En attendant, le ministère chinois des affaires étrangères a annoncé dans un communiqué que le pays avait adhéré au dispositif de l’ONU d’accès mondial au vaccin contre le Covid-19, baptisé Covax (Covid-19 Vaccine Global Access, soit accès mondial au vaccin contre le Covid-19 en français).

Avec la Suisse

Cette initiative, qui vise à garantir un accès aux vaccins à 92 pays pauvres, a été confiée par l’OMS au GAVI, l’alliance pour les vaccins fondée en 2000. Pékin n’a pas précisé combien il prévoyait de verser au fonds Covax, qui attend des contributions initiales de 2 milliards de dollars d’ici à la fin de l’année.

Sur son site internet, le GAVI a précisé jeudi avoir reçu une promesse de don de 130 millions de dollars du Japon, portant le total à 1,8 milliard de la part d’une vingtaine de pays.

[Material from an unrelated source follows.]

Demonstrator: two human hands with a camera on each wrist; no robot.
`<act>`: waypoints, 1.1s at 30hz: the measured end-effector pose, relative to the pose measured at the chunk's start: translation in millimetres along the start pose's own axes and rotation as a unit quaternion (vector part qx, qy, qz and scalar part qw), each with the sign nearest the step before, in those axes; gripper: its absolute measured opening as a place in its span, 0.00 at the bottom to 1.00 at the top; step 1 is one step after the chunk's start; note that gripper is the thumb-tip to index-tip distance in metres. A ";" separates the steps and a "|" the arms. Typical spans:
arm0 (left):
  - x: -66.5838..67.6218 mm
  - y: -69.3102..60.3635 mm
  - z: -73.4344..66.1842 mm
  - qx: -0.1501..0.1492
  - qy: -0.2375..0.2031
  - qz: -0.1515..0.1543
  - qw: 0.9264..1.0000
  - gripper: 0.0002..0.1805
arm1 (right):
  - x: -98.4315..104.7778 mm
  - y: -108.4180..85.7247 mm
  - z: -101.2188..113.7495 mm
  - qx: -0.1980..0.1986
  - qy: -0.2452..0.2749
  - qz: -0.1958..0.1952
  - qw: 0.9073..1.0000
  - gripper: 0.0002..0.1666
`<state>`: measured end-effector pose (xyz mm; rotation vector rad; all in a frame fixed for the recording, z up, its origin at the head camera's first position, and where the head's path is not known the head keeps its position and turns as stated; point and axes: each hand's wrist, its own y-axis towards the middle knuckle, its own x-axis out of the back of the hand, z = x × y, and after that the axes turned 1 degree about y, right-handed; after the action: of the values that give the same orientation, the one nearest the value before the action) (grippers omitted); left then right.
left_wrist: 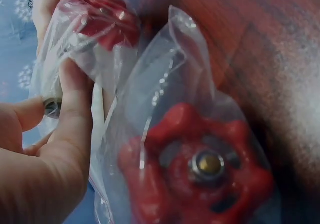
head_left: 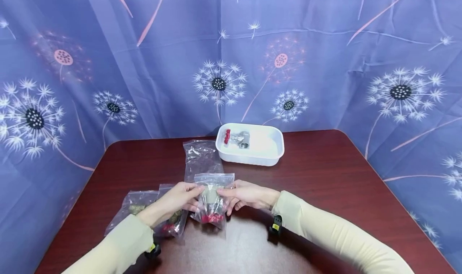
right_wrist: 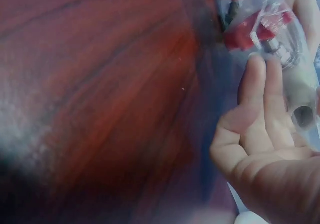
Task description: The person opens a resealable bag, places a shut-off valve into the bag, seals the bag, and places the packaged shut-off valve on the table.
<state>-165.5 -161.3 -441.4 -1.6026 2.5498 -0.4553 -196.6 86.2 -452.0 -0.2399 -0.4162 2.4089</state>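
Note:
Between the two hands is a clear zip bag (head_left: 221,179) holding a valve with a red handwheel (head_left: 212,218), the wheel toward the near edge. My left hand (head_left: 177,198) pinches the bag's left side; my right hand (head_left: 249,194) pinches its right side. In the left wrist view, the left hand (left_wrist: 60,149) has thumb and fingers at the valve's pipe end (left_wrist: 52,107). The right wrist view shows the right hand (right_wrist: 270,139) with fingers along the bagged valve (right_wrist: 299,91), beside its red wheel (right_wrist: 257,30).
A white tray (head_left: 267,161) at the back holds an unbagged valve (head_left: 244,140) with a red wheel. An empty-looking clear bag (head_left: 203,157) lies left of the tray. Two bagged valves lie at left, one with brass-coloured parts (head_left: 136,208), another with a red wheel (head_left: 168,227).

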 end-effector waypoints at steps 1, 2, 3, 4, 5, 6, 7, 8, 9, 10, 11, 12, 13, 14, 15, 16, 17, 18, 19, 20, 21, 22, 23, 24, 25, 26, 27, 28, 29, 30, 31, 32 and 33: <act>0.1 0.0 -0.2 0.002 0.001 0.003 1.000 0.19 | -0.6 -0.1 -0.7 -0.001 0.002 0.001 1.000 0.18; 0.2 0.2 -0.1 0.007 0.001 0.007 1.000 0.19 | -1.0 0.3 -1.8 -0.003 0.005 0.004 1.000 0.18; 0.2 0.3 0.1 0.011 0.003 0.009 1.000 0.18 | -1.4 1.1 -3.2 -0.007 0.008 0.007 1.000 0.18; 0.4 0.3 0.9 0.015 0.002 0.013 1.000 0.18 | -2.1 2.1 -4.6 -0.009 0.011 0.008 1.000 0.18; 0.5 0.4 1.6 0.020 0.002 0.015 1.000 0.18 | -2.8 3.0 -5.7 -0.013 0.013 0.011 1.000 0.18; 0.7 0.2 2.1 0.024 0.001 0.019 1.000 0.18 | -3.5 4.1 -6.8 -0.016 0.014 0.012 1.000 0.18; 1.1 -0.1 2.8 0.030 -0.001 0.021 0.999 0.18 | -4.2 5.1 -7.8 -0.019 0.013 0.014 1.000 0.18; 1.5 -0.3 3.5 0.034 -0.002 0.021 0.999 0.18 | -4.8 6.2 -8.4 -0.021 0.012 0.015 1.000 0.18; 1.9 -0.8 4.2 0.036 -0.001 0.021 0.999 0.18 | -5.5 7.1 -8.8 -0.022 0.012 0.016 1.000 0.18; 2.3 -1.2 5.2 0.036 -0.001 0.023 0.999 0.19 | -5.9 7.9 -8.9 -0.023 0.011 0.017 1.000 0.18; 2.6 -1.3 6.2 0.040 -0.001 0.022 0.999 0.19 | -6.2 8.5 -8.8 -0.025 0.012 0.019 0.999 0.18; 2.7 -1.6 7.4 0.043 0.001 0.023 0.999 0.18 | -6.5 9.0 -8.8 -0.028 0.013 0.020 0.999 0.19; 2.8 -1.4 9.2 0.047 0.003 0.024 0.999 0.18 | -6.8 9.5 -9.1 -0.031 0.015 0.021 0.999 0.19; 2.5 -1.3 11.1 0.049 0.007 0.026 0.998 0.18 | -7.1 9.8 -9.5 -0.036 0.018 0.021 0.999 0.19; 2.0 -1.3 13.1 0.051 0.010 0.027 0.998 0.17 | -7.6 10.0 -10.1 -0.041 0.020 0.021 0.999 0.20; 1.4 -1.1 15.1 0.055 0.013 0.026 0.998 0.17 | -8.0 10.0 -10.8 -0.048 0.024 0.021 0.998 0.20; 0.7 -0.6 16.6 0.059 0.016 0.023 0.998 0.17 | -8.5 10.1 -11.6 -0.054 0.026 0.019 0.998 0.20; -0.2 -0.3 17.8 0.062 0.019 0.019 0.998 0.17 | -9.1 10.1 -12.7 -0.060 0.027 0.014 0.998 0.21; -1.5 0.5 18.5 0.063 0.022 0.014 0.998 0.18 | -9.5 9.6 -13.9 -0.067 0.030 0.010 0.997 0.21; -2.8 1.1 19.4 0.063 0.026 0.008 0.998 0.18 | -10.0 9.0 -14.9 -0.072 0.032 0.003 0.997 0.21; -4.3 1.6 19.6 0.064 0.031 0.000 0.997 0.18 | -10.4 8.5 -16.1 -0.076 0.035 -0.002 0.996 0.21; -5.8 2.0 19.5 0.065 0.037 -0.009 0.997 0.18 | -10.6 8.3 -17.4 -0.078 0.038 -0.007 0.996 0.21; -7.4 2.4 19.3 0.065 0.044 -0.018 0.997 0.18 | -10.7 8.0 -18.4 -0.078 0.039 -0.011 0.996 0.21; -9.1 2.3 18.9 0.063 0.053 -0.026 0.996 0.18 | -10.7 7.8 -19.3 -0.079 0.041 -0.015 0.996 0.20; -10.7 2.1 18.6 0.060 0.063 -0.035 0.996 0.18 | -10.6 7.7 -20.2 -0.078 0.043 -0.018 0.996 0.20; -12.5 1.6 18.0 0.058 0.074 -0.043 0.995 0.18 | -10.4 7.8 -21.2 -0.076 0.045 -0.019 0.996 0.19; -14.4 0.8 17.2 0.055 0.085 -0.053 0.993 0.17 | -10.1 8.0 -22.1 -0.075 0.047 -0.019 0.996 0.19; -16.2 0.1 16.9 0.051 0.095 -0.063 0.992 0.16 | -9.9 8.1 -22.5 -0.074 0.047 -0.018 0.996 0.19; -17.9 -0.8 16.7 0.049 0.103 -0.071 0.991 0.15 | -9.8 8.1 -22.9 -0.073 0.047 -0.016 0.996 0.19; -19.6 -1.7 16.4 0.048 0.110 -0.081 0.989 0.14 | -9.7 8.1 -23.3 -0.073 0.046 -0.016 0.996 0.20; -21.1 -2.5 16.2 0.046 0.116 -0.089 0.988 0.13 | -9.6 8.0 -23.7 -0.073 0.046 -0.014 0.996 0.20; -22.2 -3.3 16.0 0.045 0.121 -0.096 0.987 0.12 | -9.6 7.7 -23.7 -0.072 0.044 -0.014 0.996 0.20; -22.9 -3.9 15.8 0.044 0.122 -0.100 0.986 0.12 | -9.6 7.1 -23.6 -0.071 0.043 -0.014 0.996 0.21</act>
<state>-148.3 -145.5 -457.1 -1.8845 2.4985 -0.8208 -186.9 80.2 -475.9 -0.3956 -0.5488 2.3349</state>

La Suisse va y participer à hauteur de 20 millions de francs.

Pékin a été critiqué pour sa réponse initiale à l’épidémie. Le régime communiste dit cependant être parvenu ces derniers mois à quasiment éradiquer le virus, avec un bilan officiel qui s’est arrêté en mai à 4634 morts, alors que le SARS-CoV-2 a tué plus d’un million de personnes à la surface du globe.